356 SLEEPING BEAUTY TRANSGENESIS IN CATTLE

Transposon-mediated transgenesis is a well-established tool for genome modification in small animal models. However, translation of this active transgenic method to large animals warrants further investigations. Here, the Sleeping Beauty (SB) transposon system was assessed for stable gene transfer into the cattle genome. The transposon plasmids encoded a ubiquitously active CAGGS promoter-driven Venus reporter and a lens-specific α A-crystallin promoter driven tdTomato fluorophore, respectively. The helper plasmid carried the hyperactive SB100x transposase variant. In total, 50 in vitro-derived zygotes were co-injected (Garrels et al. 2011 PLoS ONE 6; Ivics et al. 2014 Nat. Protoc. 9) and cultured up to blastocyst stage (Day 8).

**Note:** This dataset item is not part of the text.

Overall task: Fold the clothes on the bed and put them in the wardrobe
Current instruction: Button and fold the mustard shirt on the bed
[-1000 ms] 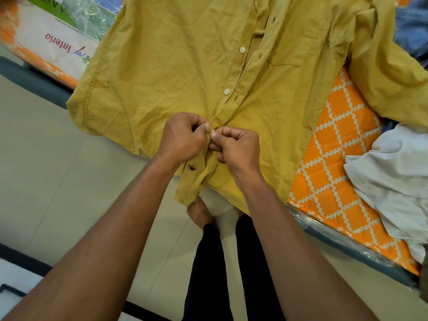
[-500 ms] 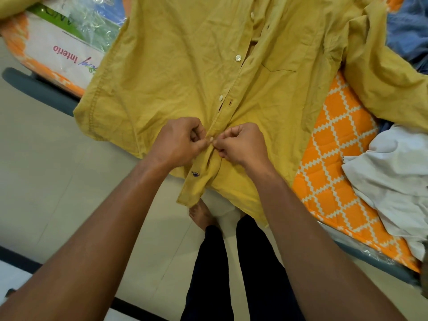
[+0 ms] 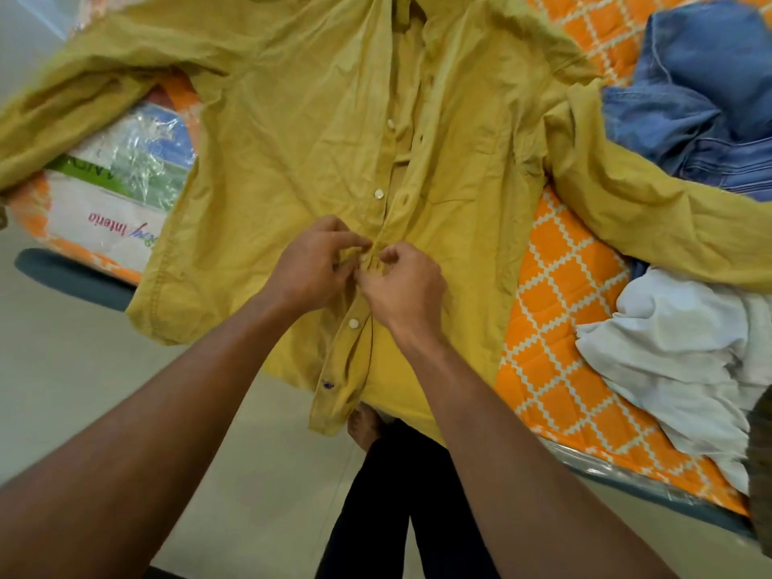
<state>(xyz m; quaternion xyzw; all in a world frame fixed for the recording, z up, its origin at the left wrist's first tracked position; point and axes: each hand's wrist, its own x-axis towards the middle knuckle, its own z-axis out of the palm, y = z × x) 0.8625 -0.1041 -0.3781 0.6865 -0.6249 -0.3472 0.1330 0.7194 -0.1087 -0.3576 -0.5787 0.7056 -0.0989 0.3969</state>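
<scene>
A mustard-yellow button shirt [image 3: 317, 131] lies spread front-up over the corner of the bed [image 3: 559, 311], its hem hanging past the edge and both sleeves thrown outward. My left hand [image 3: 311, 265] pinches the button side of the placket. Right beside it, my right hand [image 3: 403, 288] pinches the buttonhole side, and the two meet over one white button. A closed button shows just below my hands; two open ones show above. A white garment [image 3: 685, 353] lies crumpled at the right, and blue denim [image 3: 706, 89] lies behind it.
The mattress has an orange and white lattice cover under clear plastic, with a printed label [image 3: 121, 194] on its left side. A grey bed frame [image 3: 71, 277] runs under it. My bare foot [image 3: 365, 426] and dark trousers stand on the pale tiled floor.
Both hands have moved up the placket from the lower button to the one above it. The view has tilted up, showing more of the shirt, the left sleeve and the denim.
</scene>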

Two blastocysts were Venus-positive and were transferred to synchronized heifers, resulting in one pregnancy. The resulting calf was normally developed and vital; however, it died shortly after cesarean section due to spontaneous bleeding from an undetected aneurism. Phenotypic analysis suggested that the calf was indeed double-transgenic, showing widespread expression of Venus and lens-specific expression of tdTomato. Genotyping and molecular analyses confirmed the integration of both reporter transposons and the faithful promoter-dependent expression patterns. Subdermal tissue of an ear biopsy was used to culture fibroblasts, which were employed in somatic cell nuclear transfer experiments. In total, 39 embryos were reconstructed, of which 34 underwent cleavage, and at the end of culture 12 morulas and 12 blastocysts were obtained. Ten of the blastocysts were Venus positive, and embryo transfer of Venus-positive blastocysts is planned. In summary, we showed that the cytoplasmic injection of SB components is a highly efficient method for transgenesis in cattle. Due to the modular composition of SB plasmids, even double transgenic cattle can be generated in a one-step procedure. Importantly, the SB-catalyzed integration seems to favour transcriptionally permissive loci in the genome, resulting in faithful and robust promoter-dependent expression of the transgenes. The transposon constructs carry heterospecific loxP sites, which will be instrumental for targeted insertion of functional transgenes by Cre recombinase-mediated cassette exchange.Financial support of DFG (Ku 1586/3-1), UNRC, CONICET and Agencia Nacional de Promoción Científica y Tecnológica de la Argentina (ANPCyT) is gratefully acknowledged.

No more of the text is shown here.